What is the "largest" web site?

No idea how this would actually be measured, maybe there is a standard, megs of data, maybe? Most distinct pages? I guess I’m looking for that answer too.

Basically does any one organization lay claim to having the “biggest” web site?

Hmm. I can’t supply you with any definite answer, but offhand my guess would be Yahoo! They have hundreds of pages, more I think than any other search engine. Something like Amazon or E-Bay could be more, because there is a page for each individual product, and often a picture also…

Now I’m curious what the answer is…

Google.

Gotta be sitefinder-idn.verisign.com. They host millions of domains on one server. Everything from abcjhaebjchabsjeh.com to verisignsucksallthingssuckable.com to zkjanskcjnasskjnckjn.net :smiley:

Does size really matter?
:smiley:

Although it isn’t free access, I would guess that Westlaw and Lexis are two of the largest web sites around. I can’t even begin to imagine how big those DBs are.

The Internet Archive Wayback Machine, which archives snapshots of over 30 billion web pages. According to the latest info I could find, that’s some ten times the number of pages Google’s got cached.

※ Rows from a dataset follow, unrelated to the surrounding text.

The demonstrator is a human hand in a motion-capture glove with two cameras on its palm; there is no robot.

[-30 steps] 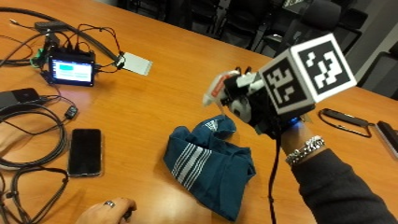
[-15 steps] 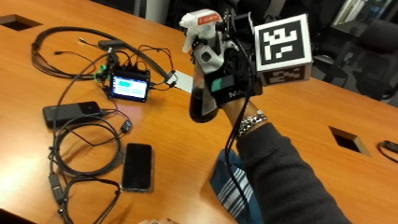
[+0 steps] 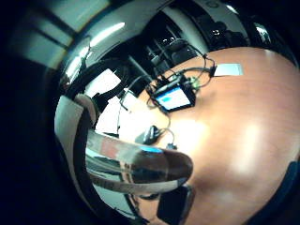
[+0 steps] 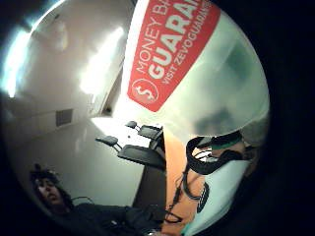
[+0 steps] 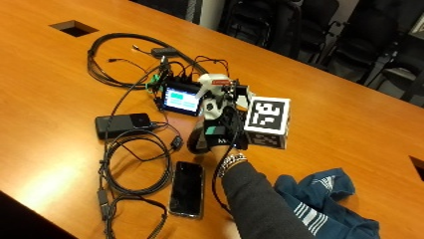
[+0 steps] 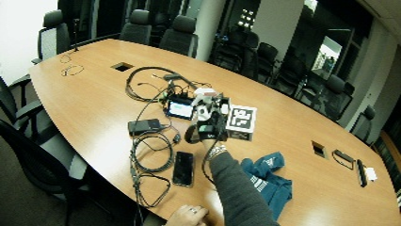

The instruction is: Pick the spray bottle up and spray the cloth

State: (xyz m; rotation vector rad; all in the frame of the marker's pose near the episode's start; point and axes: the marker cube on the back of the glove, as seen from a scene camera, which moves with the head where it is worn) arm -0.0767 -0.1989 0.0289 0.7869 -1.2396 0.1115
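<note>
The gloved right hand [image 5: 215, 134] is up above the wooden worktop [image 5: 59, 104], and its grip is wrapped around the spray bottle [image 5: 215, 92], fingers curled round the body. The white spray head with its red trim pokes out above the glove, and the bottle is held clear of the worktop, roughly upright. In the thumb-side palm view the bottle's red and white label [image 4: 172, 49] fills much of the picture, right up against the palm.

The blue cloth [image 5: 324, 199] with white stripes lies crumpled on the worktop to the right of the sleeve, near the near edge, well apart from the bottle. In the wide outside view it sits just beside the forearm [image 6: 269, 176].

Behind the hand, a small device with a lit screen [image 5: 182, 98] sits in a nest of black cables [image 5: 132, 45]. To the left lies a dark power bank [image 5: 122, 124], and nearer, a black phone [image 5: 187, 188] lies flat beside a coil of cable [image 5: 136, 164]. The other hand, bare [image 6: 188, 215], rests at the worktop's near edge.
</note>
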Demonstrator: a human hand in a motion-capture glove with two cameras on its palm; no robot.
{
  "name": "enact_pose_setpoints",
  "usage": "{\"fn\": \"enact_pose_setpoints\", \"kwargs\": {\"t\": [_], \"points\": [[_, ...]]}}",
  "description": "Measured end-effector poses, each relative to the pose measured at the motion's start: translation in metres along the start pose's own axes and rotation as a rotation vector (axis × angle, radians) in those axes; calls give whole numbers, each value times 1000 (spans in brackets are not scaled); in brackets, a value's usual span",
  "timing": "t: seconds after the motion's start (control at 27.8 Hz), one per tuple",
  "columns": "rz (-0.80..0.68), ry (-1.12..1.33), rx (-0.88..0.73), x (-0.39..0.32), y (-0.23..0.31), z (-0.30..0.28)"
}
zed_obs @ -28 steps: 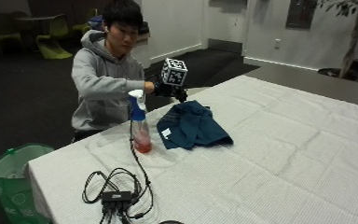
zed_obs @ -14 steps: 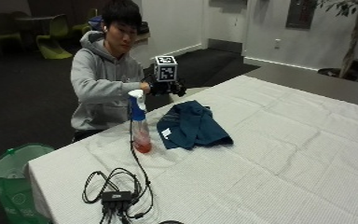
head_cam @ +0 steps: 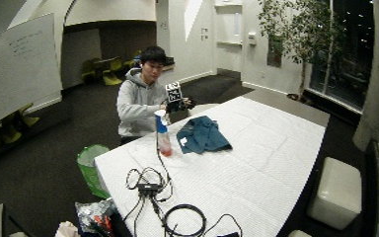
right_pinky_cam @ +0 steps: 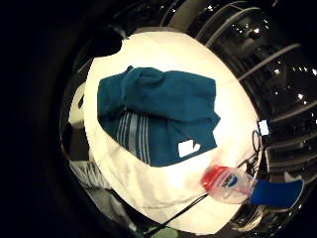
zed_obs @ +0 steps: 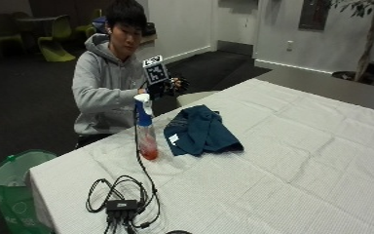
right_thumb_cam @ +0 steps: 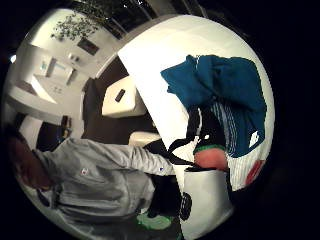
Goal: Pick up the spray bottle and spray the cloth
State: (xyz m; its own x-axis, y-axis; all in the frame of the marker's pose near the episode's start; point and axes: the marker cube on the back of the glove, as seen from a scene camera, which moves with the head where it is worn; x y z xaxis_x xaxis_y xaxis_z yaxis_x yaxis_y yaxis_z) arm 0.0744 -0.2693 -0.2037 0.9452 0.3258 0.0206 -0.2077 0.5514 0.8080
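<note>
A: Bottle [zed_obs: 145, 130] stands upright near the table's [zed_obs: 290, 161] front edge, just beside the cloth [zed_obs: 200, 130]. Pink liquid low in it, blue and white sprayer on top. Nothing touches it.

B: And the gloved hand [zed_obs: 173, 86]?

A: Raised above the table edge in front of the person's chest, behind and above both bottle and cloth. A second ago it sat lower and closer to the bottle top; over the last half second it has lifted and drifted toward the cloth side. The camera has not shifted.

B: Fingers?

A: From the outside view they look loosely spread, holding nothing. The thumb side palm view shows one bare fingertip [right_thumb_cam: 212, 159] and straps, nothing gripped.

B: What do the palm views look down on?

A: The cloth, crumpled, teal with a pale striped band and a small white tag, lying on the white tablecloth. The bottle sits at the margin, off to one side of the palm.

B: Meaning for the task?

A: My reading: pickup not yet begun. The hand is poised but drifting away from the bottle, so it must come back down and close round the bottle's neck before any spraying.

B: Hazards?

A: A black cable [zed_obs: 141, 168] runs right past the bottle's base; a careless reach could snag it.
</note>
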Motion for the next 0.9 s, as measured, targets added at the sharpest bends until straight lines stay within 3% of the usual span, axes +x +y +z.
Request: {"fn": "enact_pose_setpoints", "kwargs": {"t": [0.25,0.68,0.9], "points": [[18,203,153,22,22,-11],[501,232,534,26,80,-12],[637,212,648,39,109,-11]]}}
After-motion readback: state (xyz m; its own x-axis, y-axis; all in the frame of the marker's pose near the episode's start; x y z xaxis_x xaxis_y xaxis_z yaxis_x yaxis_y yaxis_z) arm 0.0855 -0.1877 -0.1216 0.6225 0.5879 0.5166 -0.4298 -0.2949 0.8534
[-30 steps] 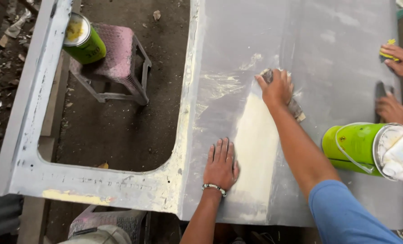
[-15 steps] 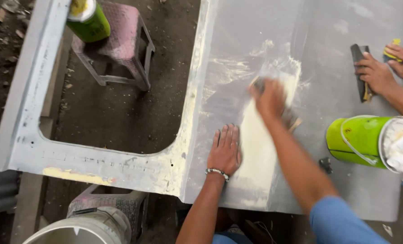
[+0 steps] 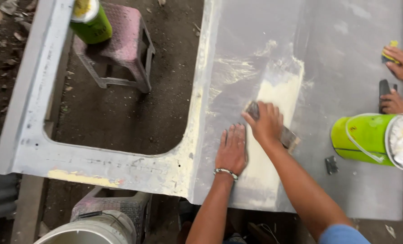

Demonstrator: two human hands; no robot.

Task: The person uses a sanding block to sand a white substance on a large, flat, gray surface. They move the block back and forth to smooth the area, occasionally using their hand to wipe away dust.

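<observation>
Across the upper middle of the frame the grey metal panel (image 3: 346,58) lies bare, leaving open room above the pale filler strip (image 3: 273,117). At the right edge a green can (image 3: 368,138) lies on its side, with a small dark scrap (image 3: 331,164) just left of it and another person's hands (image 3: 398,83) above it, narrowing passage there. Left of centre the panel's cut-out opens onto dirt floor, blocked at upper left by a pink stool (image 3: 120,45) carrying a green tin (image 3: 90,20). A white bucket (image 3: 90,230) fills the lower left.

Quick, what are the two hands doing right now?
Left hand: open, flat on the grey panel.
Right hand: closed on a spreader.
</observation>
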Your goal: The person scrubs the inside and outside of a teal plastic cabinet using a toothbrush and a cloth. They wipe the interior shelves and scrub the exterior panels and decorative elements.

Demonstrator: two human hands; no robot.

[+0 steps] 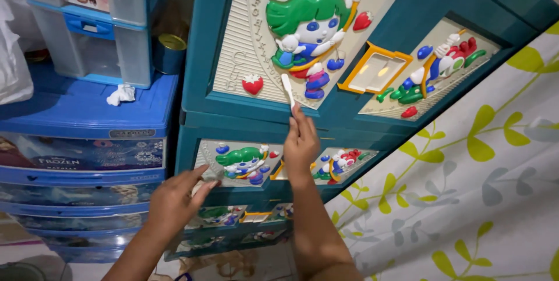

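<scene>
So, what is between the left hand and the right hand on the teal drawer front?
In the head view, a green-haired cartoon relief figure on the teal drawer front lies between left hand and right hand.
</scene>
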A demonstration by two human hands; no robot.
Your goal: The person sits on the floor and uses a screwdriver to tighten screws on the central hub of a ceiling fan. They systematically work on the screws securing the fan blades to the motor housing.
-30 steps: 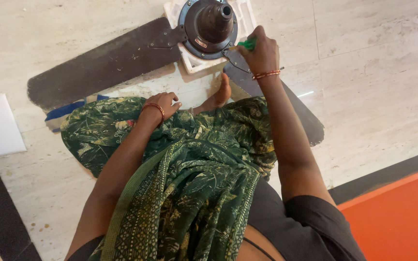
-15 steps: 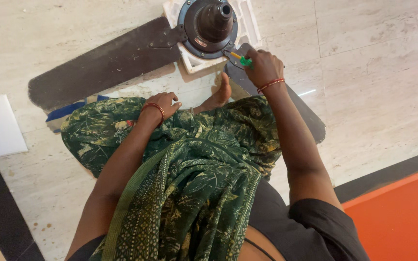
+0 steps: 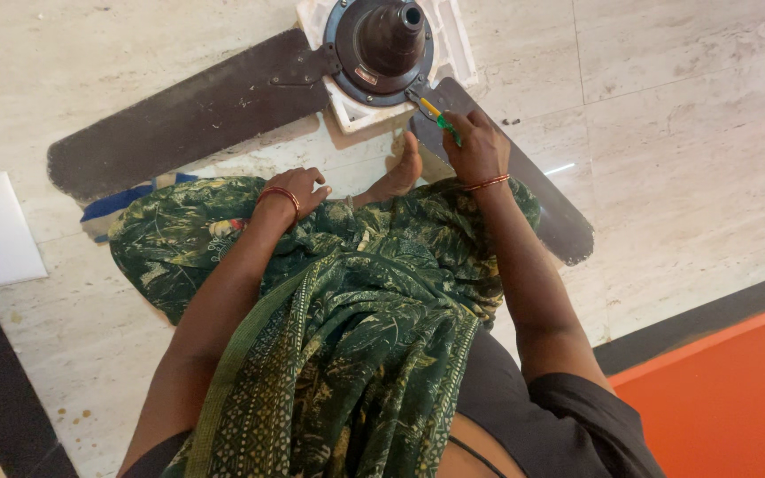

If we’re just talking about run-of-the-mill company websites, I would have to say (yep you guessed it) Microsoft. But if we are talking about ALL websites, the “archive” site would be hard to beat. Not sure how far along Gutenberg is these days, but they should become a contender someday.

http://www.promo.net/pg/

select max(website) from internet
.
.
.
.
nope, that didn’t work.

I was going to post ooga booga’s source. Definitely the ‘largest’ web site.

from:
http://www.archive.org/about/wb_press_kit.php

The Wayback Machine, which currently contains over 100 terabytes of data and is growing at a rate of 12 terabytes per month, is the largest known database in the world, containing multiple copies of the entire publicly available web. This eclipses the amount of data contained in the world’s largest libraries, including the Library of Congress

would seem that ooga booga may have nailed it.

besides sites like this that log other sites pages what about as someone said “run of the mill company sites”? sites in which the content is all created there as opposed to reposted from other locations?

does everyono agree its Microsoft, Yahoo, or Amazon?

I’d say most of Amazon’s pages are database-driven, so they can probably generate lots and lots of pages, but the number of pages actually stored on the site might not be all that numerous.

Seems to be NOAA:

http://www.completeplanet.com/topsites/largest_engines.asp

Shouldn’t this be measured in the amount to bandwidth served instead of the amount of data stored? If you use this measurement my vote is for Google or Yahoo.

According to that site, Amazon is indeed the winner.

According to Alexa Yahoo is the most popular with Google trailing in third however their results are limited to the people using the Alexa Toolbar and I do not believe that these results account for many foreign countries. Google offers versions for something like 80 different countries so I am sure it is far more reaching than Yahoo.

But to directly answer your question, no, in order to answer the OP we should probably deal with megs or pages.

www.terraserver.microsoft.com has some enormous files- 3.3 terabytes of satellite images and topo maps.

In terms of bandwidth served, my guess is with Google.

Some stats for Google:
200+ million searches per day
3+ billion web pages searched
425+ million images
800+ million Usenet messages
Runs on a cluster of 1000+ Linux boxes

Could someone explain what you mean by bandwidth served?

And by the pages being database driven, meaning they dont actually exist until queried I’m guessing?

So to narrow the question if necessary, what’s the biggest non-database driven, non mirror website containing for the most part originally created material?

Though that said, I’m open to any definition, this started as a parlour debate so I don’t need THE definitive answer, any answer based upon generally acceptable standards works for me.

gotpasswords, we can rule out terraserver. I remember when Microsoft launched it they claimed it was the largest online database on the web, and IBM successfully demonstrated that it was relatively small compared to IBM’s own online patents database. Terraserver may have grown since, but so has the IBM patents database (which,btw, has since become a commercial site, at www.delphion.com)

pfbob, bandwidth served would basically be the amount of data transferred to clients in a particular time frame. I think what people are suggesting by database driven is more database generated…the pages served don’t actually exist until someone generates them from the database, via a particular request or (in the case of google, a particular search term). Most large collections of computer data are held in some form of database or other, so if you rule out database driven, you’re ruling out a lot of sites. Most of the news sites will store their stories in some kind of database for example, but the physical pages still exist on their servers…the database is just being used to organise them.

To get an actual answer to your OP, it would seem reasonable to restrict the question to sites where the web pages are actually stored on the server, and aren’t generated in response to user input. (Otherwise, any search engine can win, since logically they can all generate an infinite number of results pages based on different search terms). On the “actually stored” basis, I think the delphium patents site must be a contender.